Contact: www.anulum.li | protoscience@anulum.li¶

scpn-quantum-control — Native dense-Hamiltonian speedup benchmark¶

Native Speedup Benchmark¶

This page documents the reproducible Rust-vs-Qiskit benchmark for dense XY-Hamiltonian construction — the operation the retired "5401× faster than Qiskit" headline referred to. It follows the unified GOTM benchmark standard (agentic-shared/BENCHMARK_STANDARD.md) and mirrors the SCPN-CONTROL regression apparatus.

What is measured, and what is claimed¶

The harness builds the dense XY Hamiltonian two ways from the same K/omega and parity-checks the results:

rust_pyo3 — scpn_quantum_engine.build_xy_hamiltonian_dense, the real float64 operator kernel.
qiskit_sparsepauliop — knm_to_hamiltonian(K, omega).to_matrix().

Each backend is warmed up and then sampled with repeats; P50/P95/P99 and throughput are recorded with full provenance (CPU model, Rust release profile read from Cargo.toml, commit, CPU affinity, load average, peak RSS).

The numbers are environment-dependent. They swing with CPU pinning, BLAS threading, and host load, so the artefacts are marked production_claim_allowed: false — they are a reproducible local regression guard, not a published performance claim. The earlier "5401×" figure was a cold-start artefact: an un-warmed Qiskit first-call timed at ~20.9 ms. With warm-up the Rust kernel advantage is large for small systems and shrinks as the dense 2^n × 2^n fill dominates. The production knm_to_dense_matrix wrapper additionally casts float64 → complex128; that cast dominates at large L and is a downstream cost, excluded from this construction-kernel comparison.

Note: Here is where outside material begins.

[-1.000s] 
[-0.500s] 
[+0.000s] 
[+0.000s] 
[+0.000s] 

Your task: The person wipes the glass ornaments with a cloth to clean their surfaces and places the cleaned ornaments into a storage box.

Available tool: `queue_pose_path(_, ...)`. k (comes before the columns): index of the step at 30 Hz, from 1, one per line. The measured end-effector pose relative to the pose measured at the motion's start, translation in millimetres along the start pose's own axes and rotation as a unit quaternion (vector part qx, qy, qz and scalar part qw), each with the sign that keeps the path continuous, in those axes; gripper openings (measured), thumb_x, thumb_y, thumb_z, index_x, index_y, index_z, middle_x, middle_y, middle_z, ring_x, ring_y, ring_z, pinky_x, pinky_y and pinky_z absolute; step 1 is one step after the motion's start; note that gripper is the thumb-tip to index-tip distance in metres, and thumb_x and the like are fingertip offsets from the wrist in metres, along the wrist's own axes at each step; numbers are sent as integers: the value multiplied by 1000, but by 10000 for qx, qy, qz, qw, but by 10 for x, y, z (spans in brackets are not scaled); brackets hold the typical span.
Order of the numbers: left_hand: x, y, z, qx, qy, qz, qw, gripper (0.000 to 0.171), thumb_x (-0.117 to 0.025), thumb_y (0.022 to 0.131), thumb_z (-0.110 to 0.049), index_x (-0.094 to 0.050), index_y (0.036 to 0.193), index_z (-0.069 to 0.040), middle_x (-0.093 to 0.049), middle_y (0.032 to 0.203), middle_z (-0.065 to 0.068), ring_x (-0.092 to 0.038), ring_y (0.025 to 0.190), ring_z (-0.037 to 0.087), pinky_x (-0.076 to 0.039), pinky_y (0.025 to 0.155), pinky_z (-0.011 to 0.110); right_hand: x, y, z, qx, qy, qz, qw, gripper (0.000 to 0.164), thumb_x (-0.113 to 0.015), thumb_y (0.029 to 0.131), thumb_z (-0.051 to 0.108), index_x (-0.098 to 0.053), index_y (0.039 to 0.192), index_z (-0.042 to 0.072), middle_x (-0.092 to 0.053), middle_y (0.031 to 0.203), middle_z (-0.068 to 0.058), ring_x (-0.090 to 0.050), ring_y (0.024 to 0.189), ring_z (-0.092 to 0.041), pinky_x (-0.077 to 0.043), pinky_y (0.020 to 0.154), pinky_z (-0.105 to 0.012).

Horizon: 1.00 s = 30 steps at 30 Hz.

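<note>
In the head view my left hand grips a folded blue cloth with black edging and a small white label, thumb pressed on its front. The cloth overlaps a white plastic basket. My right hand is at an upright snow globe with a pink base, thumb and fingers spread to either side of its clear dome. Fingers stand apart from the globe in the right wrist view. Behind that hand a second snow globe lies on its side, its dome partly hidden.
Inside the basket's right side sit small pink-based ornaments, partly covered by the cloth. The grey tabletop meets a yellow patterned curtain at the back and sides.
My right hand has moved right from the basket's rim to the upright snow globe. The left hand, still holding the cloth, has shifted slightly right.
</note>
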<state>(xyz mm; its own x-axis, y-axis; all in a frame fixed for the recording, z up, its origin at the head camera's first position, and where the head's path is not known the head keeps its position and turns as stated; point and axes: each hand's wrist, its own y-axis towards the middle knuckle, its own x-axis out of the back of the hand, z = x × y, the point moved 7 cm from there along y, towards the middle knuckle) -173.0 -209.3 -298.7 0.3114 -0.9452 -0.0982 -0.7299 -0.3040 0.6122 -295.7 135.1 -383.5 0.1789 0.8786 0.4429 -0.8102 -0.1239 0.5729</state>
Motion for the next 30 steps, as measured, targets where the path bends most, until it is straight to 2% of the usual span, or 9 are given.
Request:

Declared-hardware baseline (committed)¶

Committed at benchmarks/baselines/native_speedup.json, measured on the GOTM workstation (i5-11600K @ 3.90 GHz), pinned to one core for tight samples:

System	Rust kernel p50	Qiskit p50	Speedup (p50)	Parity
L=4 (16×16)	2.79 µs	269.5 µs	96.5×	✓
L=8 (256×256)	23.1 µs	779.0 µs	33.7×	✓
L=10 (1024×1024)	635.3 µs	2131.3 µs	3.35×	✓
L=12 (4096×4096)	42.2 ms	93.0 ms	2.20×	✓

CI evidence (side by side)¶

The Native Speedup Benchmark workflow regenerates the report on a fixed ubuntu-latest runner (nightly and on demand via workflow_dispatch) and uploads it as the native-speedup-benchmark artefact. Because a hosted runner's CPU differs from the declared-hardware baseline, the regression gate runs in evidence-only mode there: it collects the verdict (and flags hardware_mismatch) but does not block. Real gating is intended on declared or self-hosted hardware whose baseline was captured on the same CPU. Download the CI artefact to compare its numbers against the declared-hardware baseline above.

pip install -e ".[accelerated]"        # builds + installs the Rust engine
python scripts/benchmark_native_speedup.py --pin-core <idle-core> \
    --json-out my_report.json
python tools/benchmark_native_speedup_gate.py \
    --report my_report.json \
    --baseline benchmarks/baselines/native_speedup.json

The gate validates payload and baseline tamper digests, applies the benchmarks/native_speedup_thresholds.toml policy direction-aware (latency upper-bounded, throughput lower-bounded), and fails closed on missing/tampered evidence. On a different CPU it reports hardware_mismatch rather than a misleading pass/fail. We welcome reproductions on other hardware — open an issue with your report JSON and we will add it.

Regenerating the committed baseline¶

python scripts/benchmark_native_speedup.py --pin-core <idle-core> \
    --write-baseline benchmarks/baselines/native_speedup.json

The baseline carries evidence_class: local_regression, production_claim_allowed: false, full provenance, and a baseline_sha256 tamper digest.